Subject: Re: partition bookkeeping
To: der Mouse <mouse@Rodents.Montreal.QC.CA>
From: Greywolf <greywolf@starwolf.com>
List: tech-kern
Date: 09/22/1999 16:25:08
On Wed, 22 Sep 1999, der Mouse wrote:
[including article from Bill Studenmund with '> ']
# > That's why we wont' hard-code things. It'd waste too much space,
# > because you have to code for the max value when doing so, and all the
# > cases which don't use anything near the max (like how most SCSI
# > devices only use LUN 0) will just waste resources.
#
# This is one of the arguments in favor of devfs (at least, those who
# like c0t0s0 names might think so): it makes this possible. There's no
# reason you couldn't have minors allocated only for those devices that
# actually exist; as long as /dev/dsk/dks0d2s5 gets partition 5 on device
# 2 on controller 0, nobody cares whether its minor number is anything in
# particular.
A devfs is completely extricate of the naming convention. Names are
for the humanoid types.
If we move all the disklabel out of the kernel, it is worth asking
the question of whether or not the minor number will ever be used,
since in the device driver, the minor number will show the disk number
(say in all the bits above the fifth) and the partition to reference
on that disk (on bits 0-4 [22 partitions overflows four bits).

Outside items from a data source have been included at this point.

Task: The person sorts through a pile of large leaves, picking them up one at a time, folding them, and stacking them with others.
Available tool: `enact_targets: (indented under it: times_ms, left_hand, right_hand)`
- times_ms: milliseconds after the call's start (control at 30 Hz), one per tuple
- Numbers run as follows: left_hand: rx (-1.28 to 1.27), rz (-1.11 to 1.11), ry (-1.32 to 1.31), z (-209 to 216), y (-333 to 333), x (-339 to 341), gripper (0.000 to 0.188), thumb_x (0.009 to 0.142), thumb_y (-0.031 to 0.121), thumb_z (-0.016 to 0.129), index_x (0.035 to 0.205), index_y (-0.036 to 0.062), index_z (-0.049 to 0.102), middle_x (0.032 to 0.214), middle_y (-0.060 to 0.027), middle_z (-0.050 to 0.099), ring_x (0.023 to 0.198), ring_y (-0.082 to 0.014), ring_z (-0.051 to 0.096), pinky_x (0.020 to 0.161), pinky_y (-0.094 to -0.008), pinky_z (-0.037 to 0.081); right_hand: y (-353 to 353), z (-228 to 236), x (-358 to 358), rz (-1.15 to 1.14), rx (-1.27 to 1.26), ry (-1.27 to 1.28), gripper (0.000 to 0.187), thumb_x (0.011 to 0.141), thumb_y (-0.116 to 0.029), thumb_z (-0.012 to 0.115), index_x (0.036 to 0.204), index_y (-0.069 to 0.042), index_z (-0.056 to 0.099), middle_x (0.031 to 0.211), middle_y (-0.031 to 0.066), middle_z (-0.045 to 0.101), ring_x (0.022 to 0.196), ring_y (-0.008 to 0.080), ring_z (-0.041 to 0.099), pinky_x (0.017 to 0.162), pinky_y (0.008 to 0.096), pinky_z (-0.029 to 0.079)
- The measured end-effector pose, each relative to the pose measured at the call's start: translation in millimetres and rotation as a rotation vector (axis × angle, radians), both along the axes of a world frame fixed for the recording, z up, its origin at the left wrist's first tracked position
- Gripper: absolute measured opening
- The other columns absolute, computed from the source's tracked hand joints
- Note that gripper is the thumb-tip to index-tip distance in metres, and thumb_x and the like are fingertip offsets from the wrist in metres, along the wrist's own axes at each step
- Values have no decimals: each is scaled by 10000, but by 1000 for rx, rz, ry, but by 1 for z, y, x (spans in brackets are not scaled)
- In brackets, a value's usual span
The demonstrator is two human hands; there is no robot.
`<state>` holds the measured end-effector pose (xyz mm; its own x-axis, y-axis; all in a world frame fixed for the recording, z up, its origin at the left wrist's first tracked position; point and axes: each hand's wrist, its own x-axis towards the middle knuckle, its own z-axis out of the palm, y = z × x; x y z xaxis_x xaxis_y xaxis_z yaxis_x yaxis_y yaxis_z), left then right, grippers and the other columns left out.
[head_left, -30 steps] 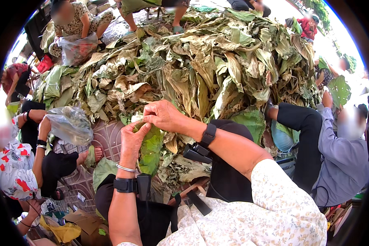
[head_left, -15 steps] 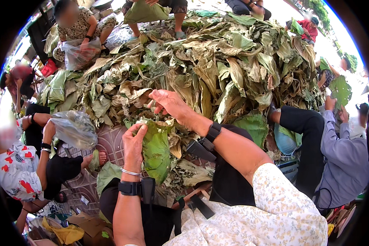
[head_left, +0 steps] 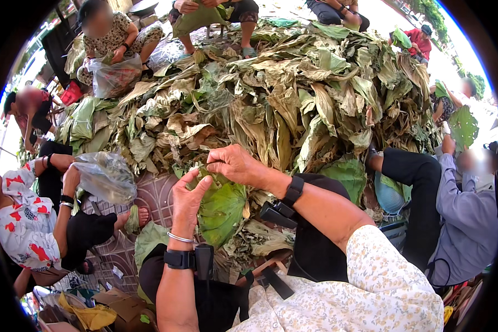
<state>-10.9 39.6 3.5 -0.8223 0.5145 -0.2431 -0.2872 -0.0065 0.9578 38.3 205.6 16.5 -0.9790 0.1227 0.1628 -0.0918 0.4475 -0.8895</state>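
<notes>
A broad green leaf (head_left: 221, 213), much like a lotus leaf, hangs between my hands above my lap. My left hand (head_left: 187, 203) is beside its left edge, thumb and forefinger spread apart; its other fingers are mostly hidden. At the leaf's top, my right hand (head_left: 235, 165) is closed in a pinch, apparently on the upper edge, though the exact contact is hard to see. Just beyond both hands rises a big heap of dry, wrinkled leaves (head_left: 260, 119), brown and dull green.
Several people sit around the heap. On the left, a person's hands hold a clear plastic bag (head_left: 106, 177); at the back left is another plastic bag (head_left: 113, 74). To my right, someone holds up a green leaf (head_left: 463, 127). A cardboard box (head_left: 124, 307) sits at the lower left.
My left thumb and forefinger have parted from their pinch on the leaf. My right hand has lowered toward the leaf's top and its fingers have closed. The leaf now faces me more broadly.
</notes>
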Motion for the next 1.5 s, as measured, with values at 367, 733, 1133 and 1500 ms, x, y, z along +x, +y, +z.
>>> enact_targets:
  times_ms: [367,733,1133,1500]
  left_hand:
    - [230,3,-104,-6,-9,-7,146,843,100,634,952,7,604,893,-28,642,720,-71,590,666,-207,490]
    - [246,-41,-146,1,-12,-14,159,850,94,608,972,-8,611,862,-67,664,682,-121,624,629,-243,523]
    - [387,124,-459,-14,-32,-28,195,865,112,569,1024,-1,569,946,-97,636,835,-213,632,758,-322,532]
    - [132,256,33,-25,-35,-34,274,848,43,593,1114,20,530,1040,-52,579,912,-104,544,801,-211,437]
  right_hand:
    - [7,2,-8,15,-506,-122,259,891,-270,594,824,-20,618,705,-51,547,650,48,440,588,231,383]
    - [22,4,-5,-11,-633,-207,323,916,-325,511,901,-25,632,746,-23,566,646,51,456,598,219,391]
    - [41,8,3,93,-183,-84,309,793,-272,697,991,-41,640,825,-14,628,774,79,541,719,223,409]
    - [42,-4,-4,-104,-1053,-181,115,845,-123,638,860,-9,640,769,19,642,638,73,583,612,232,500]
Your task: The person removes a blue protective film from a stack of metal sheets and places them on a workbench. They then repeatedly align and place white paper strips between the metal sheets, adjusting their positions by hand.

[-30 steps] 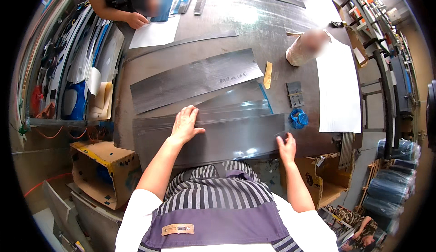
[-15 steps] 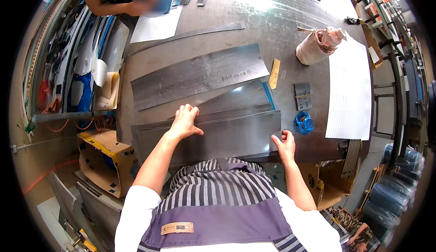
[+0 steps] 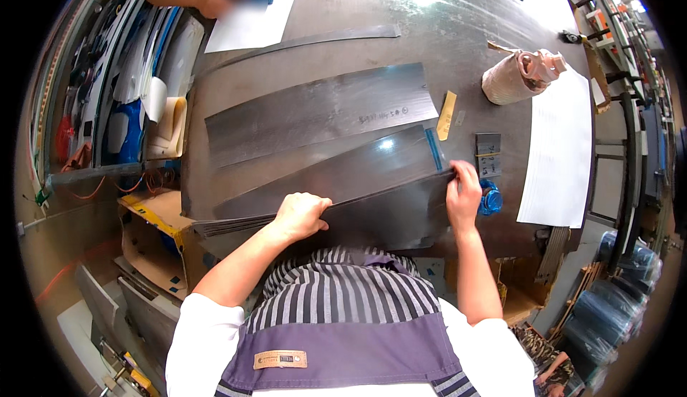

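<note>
A stack of thin dark grey metal sheets [image 3: 386,211] lies at a slant across the near table edge, in front of my apron. My left hand [image 3: 302,216] is closed over the stack's far long edge, knuckles up. At the right end, my right hand [image 3: 464,191] pinches the far corner between thumb and fingers. Just beyond lies a shiny sheet [image 3: 336,164] with a blue strip [image 3: 434,149] at its right end; the stack hides part of it. Farther off is a broad metal sheet [image 3: 315,114] with handwriting on it.
Right of the sheets lie a yellow tag [image 3: 446,116], a banded bundle of small dark plates [image 3: 488,155] and a blue plastic-wrapped item [image 3: 490,198]. A pink-wrapped bottle [image 3: 512,79] stands near white paper sheets [image 3: 554,157]. Another person's hand [image 3: 213,2] is at far left.
The stack's right end has swung away from me and its left end nearer, so it slants. My right hand moved farther away; my left hand came slightly nearer and closed on the edge.
</note>
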Available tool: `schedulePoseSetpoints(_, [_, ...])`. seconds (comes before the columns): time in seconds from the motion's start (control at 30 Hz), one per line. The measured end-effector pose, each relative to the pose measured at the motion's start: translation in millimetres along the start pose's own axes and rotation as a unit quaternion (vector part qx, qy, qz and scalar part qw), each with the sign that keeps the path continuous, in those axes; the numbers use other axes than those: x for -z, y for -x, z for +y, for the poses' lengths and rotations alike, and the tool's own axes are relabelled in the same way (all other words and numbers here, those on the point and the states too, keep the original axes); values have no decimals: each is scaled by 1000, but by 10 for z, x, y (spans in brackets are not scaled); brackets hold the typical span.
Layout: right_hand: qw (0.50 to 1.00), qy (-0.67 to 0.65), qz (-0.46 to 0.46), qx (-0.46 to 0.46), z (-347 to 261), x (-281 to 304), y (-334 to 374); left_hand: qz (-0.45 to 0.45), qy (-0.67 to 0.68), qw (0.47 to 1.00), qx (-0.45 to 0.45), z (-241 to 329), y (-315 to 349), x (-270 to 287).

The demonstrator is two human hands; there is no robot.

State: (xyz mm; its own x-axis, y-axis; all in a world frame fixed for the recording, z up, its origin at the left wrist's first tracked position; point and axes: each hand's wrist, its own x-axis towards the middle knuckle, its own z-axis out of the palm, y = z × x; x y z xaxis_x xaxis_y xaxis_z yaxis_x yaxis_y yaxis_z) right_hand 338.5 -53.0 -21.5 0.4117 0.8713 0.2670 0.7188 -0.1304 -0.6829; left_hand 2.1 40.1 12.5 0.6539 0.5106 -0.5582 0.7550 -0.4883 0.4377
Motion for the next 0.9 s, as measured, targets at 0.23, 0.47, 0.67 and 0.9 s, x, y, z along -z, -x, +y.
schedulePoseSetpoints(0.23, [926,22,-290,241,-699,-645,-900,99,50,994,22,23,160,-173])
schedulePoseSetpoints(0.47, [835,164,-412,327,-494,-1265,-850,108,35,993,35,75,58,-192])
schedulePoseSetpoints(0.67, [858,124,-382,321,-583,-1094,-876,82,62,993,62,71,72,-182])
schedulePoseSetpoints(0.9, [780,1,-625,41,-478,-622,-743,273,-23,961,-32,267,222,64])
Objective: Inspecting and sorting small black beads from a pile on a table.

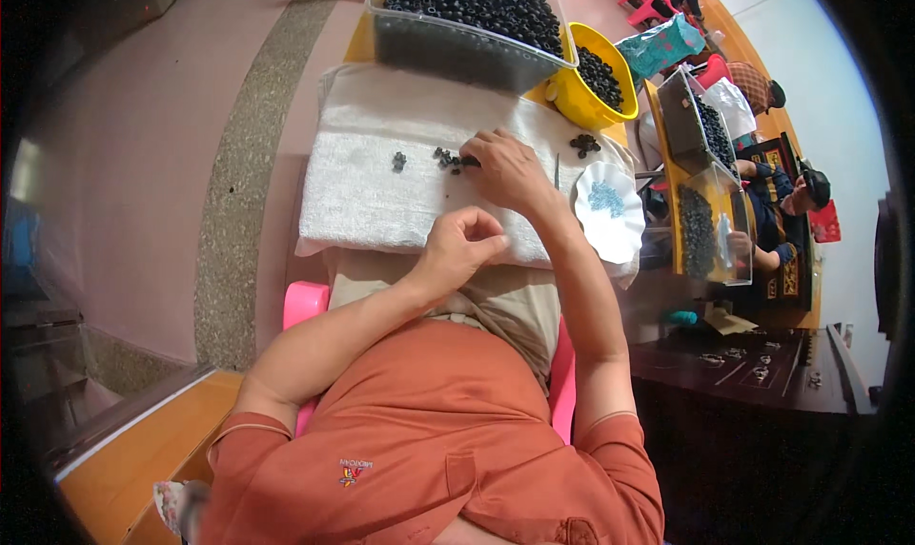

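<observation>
Low over the white towel (367,187), my right hand (510,170) reaches down with its fingers curled together. A small black part shows at its fingertips, beside a little cluster of black parts (445,157). Nearer to me, my left hand (462,246) is held in a pinch, thumb against forefinger; whatever it may hold is too small to make out. Another small group of dark parts (399,162) lies to the left on the towel. To the right of my right hand are a thin metal tool (558,171) and more black parts (584,145).
A white fluted dish (610,245) with tiny pale blue pieces sits at the towel's right. Beyond stand a clear bin (457,44) and a yellow tub (581,109), both filled with black parts. Across on the right, a person (782,206) sits by more clear bins (701,226).
</observation>
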A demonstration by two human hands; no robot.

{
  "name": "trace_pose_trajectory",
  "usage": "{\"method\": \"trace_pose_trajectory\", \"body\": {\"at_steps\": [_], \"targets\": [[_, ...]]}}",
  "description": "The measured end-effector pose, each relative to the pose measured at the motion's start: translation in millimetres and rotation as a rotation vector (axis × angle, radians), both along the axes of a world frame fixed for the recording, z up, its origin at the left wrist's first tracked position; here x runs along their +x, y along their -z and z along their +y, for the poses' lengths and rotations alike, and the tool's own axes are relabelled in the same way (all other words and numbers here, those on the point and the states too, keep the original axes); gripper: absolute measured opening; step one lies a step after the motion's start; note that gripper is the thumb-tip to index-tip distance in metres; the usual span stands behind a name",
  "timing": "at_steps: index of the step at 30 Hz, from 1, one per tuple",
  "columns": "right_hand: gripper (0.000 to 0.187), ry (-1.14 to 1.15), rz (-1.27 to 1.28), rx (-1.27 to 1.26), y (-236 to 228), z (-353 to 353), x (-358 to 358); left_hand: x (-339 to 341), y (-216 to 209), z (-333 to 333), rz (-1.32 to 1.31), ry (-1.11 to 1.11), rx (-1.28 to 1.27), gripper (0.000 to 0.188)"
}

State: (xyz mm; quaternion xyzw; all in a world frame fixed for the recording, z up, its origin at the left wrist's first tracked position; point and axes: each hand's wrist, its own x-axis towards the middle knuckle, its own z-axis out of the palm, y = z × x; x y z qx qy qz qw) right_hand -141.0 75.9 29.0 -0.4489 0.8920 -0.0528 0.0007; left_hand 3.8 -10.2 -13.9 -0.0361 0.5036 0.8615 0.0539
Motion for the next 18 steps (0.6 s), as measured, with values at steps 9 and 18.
{"method": "trace_pose_trajectory", "body": {"at_steps": [9,18], "targets": [[0.02,0.002,-0.019,-0.373,11.2,30.6,4.5,-2.6,-3.2,-5.4,-0.077,-0.055,0.018,0.009],[0.022,0.098,-0.297,-0.781,-2.2,59.1,42.1,-3.9,-1.2,-7.0,-0.172,-0.14,0.113,0.013]]}}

If the kernel has no disklabel/offset information, how does the
driver get the bus/controller/unit/offset information?
Let me guess, using fsck as an example:
fsck gets "/dev/disk/rsd2d" as its device
fsck calls open("/dev/disk/rsd2d") CS #1
Eventually the vnode gets resolved, and
the open routine for the vnode goes
out to userland to talk to this daemon
which handles all the device mappings CS #2
The daemon runs and returns the information
to the vopen (or whatever) CS #3
The filehandle finally gets returned to
fsck. CS #4
Congratulations. We're now doing twice as many context switches
as we really need to. Granted, how often will we be needing to
do this (not too often, I'd surmise); nonetheless, will this be
a trend to move things out of the kernel and into userland?
Microkernels don't work -- context switching is not cheap.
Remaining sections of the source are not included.